SAVING THE BEST FOR LAST
The secret to unlocking efficiency for the energy transition? One exec says data governance
As Nick Purday, IT director of emerging digital technology for ConocoPhillips , began his presentation at the Reuters Events Data-Driven Oil and Gas Conference 2023 in Houston yesterday, he lamented at missing the opportunity to dispel any myths about digital twins given his second-to-last time slot of the conference.
He may have sold himself short.
No less than a hush fell over the crowd as Purday described one of the more challenging applications of digital twins his team tackled late last year. Purday explained, “The large diagram [up there], that’s two trains from our LNG facility. How long did that take to build? We built that one in a month .”
It’s been years since an upstream oil and gas audience has gasped, but Purday swept the crowd with admiration for the swift, arduous task undertaken by his team.
He then addressed the well-known balance of good/fast/cheap in a rare glimpse under the hood of project planning for such novel technology. “As soon as you move into remote visualization applications – think Alaska, think Norway – then you’re going to get a pretty good return on your investment. Think 3-to-1,” Purday explains. “As you would expect, those simulation digital twins, those are the ones where you get huge value.

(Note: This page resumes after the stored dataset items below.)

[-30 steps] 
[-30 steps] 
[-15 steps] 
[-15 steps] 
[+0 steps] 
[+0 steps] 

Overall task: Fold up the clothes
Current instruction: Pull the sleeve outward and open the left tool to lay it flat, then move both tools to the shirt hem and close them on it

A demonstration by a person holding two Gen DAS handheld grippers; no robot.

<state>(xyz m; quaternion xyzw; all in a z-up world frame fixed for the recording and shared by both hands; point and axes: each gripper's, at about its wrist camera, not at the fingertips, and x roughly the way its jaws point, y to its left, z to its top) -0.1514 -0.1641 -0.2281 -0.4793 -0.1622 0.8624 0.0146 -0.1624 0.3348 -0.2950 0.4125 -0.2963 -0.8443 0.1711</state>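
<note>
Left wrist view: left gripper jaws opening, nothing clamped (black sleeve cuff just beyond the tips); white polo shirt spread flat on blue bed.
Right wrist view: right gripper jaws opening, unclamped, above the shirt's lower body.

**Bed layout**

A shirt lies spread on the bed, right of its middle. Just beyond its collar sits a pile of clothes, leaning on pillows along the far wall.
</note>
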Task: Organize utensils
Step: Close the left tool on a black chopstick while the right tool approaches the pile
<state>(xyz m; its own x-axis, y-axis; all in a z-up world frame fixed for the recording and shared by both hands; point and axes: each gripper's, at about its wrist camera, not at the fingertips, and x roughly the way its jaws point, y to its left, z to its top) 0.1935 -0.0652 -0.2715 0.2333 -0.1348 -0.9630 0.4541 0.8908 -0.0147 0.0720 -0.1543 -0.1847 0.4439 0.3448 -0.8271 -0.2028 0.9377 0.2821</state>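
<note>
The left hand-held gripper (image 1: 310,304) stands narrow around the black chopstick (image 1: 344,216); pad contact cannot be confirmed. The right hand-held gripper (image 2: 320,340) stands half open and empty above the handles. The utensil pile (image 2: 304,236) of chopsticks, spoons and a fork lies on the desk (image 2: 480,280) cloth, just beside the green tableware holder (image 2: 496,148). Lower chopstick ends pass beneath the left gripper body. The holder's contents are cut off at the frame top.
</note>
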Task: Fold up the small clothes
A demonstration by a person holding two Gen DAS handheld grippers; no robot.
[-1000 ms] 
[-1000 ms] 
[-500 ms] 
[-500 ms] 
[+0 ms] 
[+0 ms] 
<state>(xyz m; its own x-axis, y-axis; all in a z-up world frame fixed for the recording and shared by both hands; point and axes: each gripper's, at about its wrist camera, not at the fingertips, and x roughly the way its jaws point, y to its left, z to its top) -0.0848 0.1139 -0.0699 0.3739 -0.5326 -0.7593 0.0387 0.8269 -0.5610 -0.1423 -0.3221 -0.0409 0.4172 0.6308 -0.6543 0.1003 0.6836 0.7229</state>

Optimizing the energy requirements of an LNG facility – huge value associated with that.
“Independently, Forrester did some work recently and came up with a 4-to-1 return, so that fits exactly with our data set,” Purday continued before casually bringing up the foundation for their successful effort.
“If you’ve got good data, then it doesn’t take that long and you can do these pretty effectively,” Purday stated plainly.
Another wave of awe rippled across the room.
In an earlier panel session, Nathan McMahan, data strategy chief at CoP, commented on the shared responsibility model for data in the industry. “When I talked to a lot of people across the organization, three common themes commonly filtered up: What’s the visibility, access, and trust of data?” McMahan observed.
Strong data governance stretches across the organization, but the Wells team, responsible for drilling and completions activity, stood out to McMahan with its approach to data governance.
“They had taken ownership of [the] data and partnered with business units across the globe to standardize best practices between some of the tools and data ingestion methods, even work with suppliers and contractors, [to demonstrate] our expectations for how we take data,” McMahan explained. “They even went a step further to bring an IT resource onto their floor and start to create roles of the owners and the stewards and the custodians of the data. They really laid that good foundation and built upon that with some of the outcomes they wanted to achieve with machine learning techniques and those sorts of things.“
The key, McMahan concluded, is making the “janitorial effort [of] cleaning up data sustainable… and fun.”
The sentiment of fun continued in Purday's late afternoon presentation as he explained how the application went viral upon sharing it with 1 or 2 testers, crashing the email of the lead developer responsible for managing the model as he was flooded with questions and kudos.
Digital twin applications significantly reduce the carbon footprint created by sending personnel to triage onsite concerns for LNG, upstream, and refining facilities in addition to streamlining processes and enabling tremendous savings. The application Purday described allowed his team to discover an issue previously only resolved by flying someone to a remote location where they would likely spend days testing and analyzing the area to diagnose the problem.
The digital twin found the issue in 10 minutes, and the on-site team resolved the problem within the day.
The LNG operations team now consistently starts their day with a bit of a spark, using the digital twin during morning meetings to help with planning and predictive maintenance.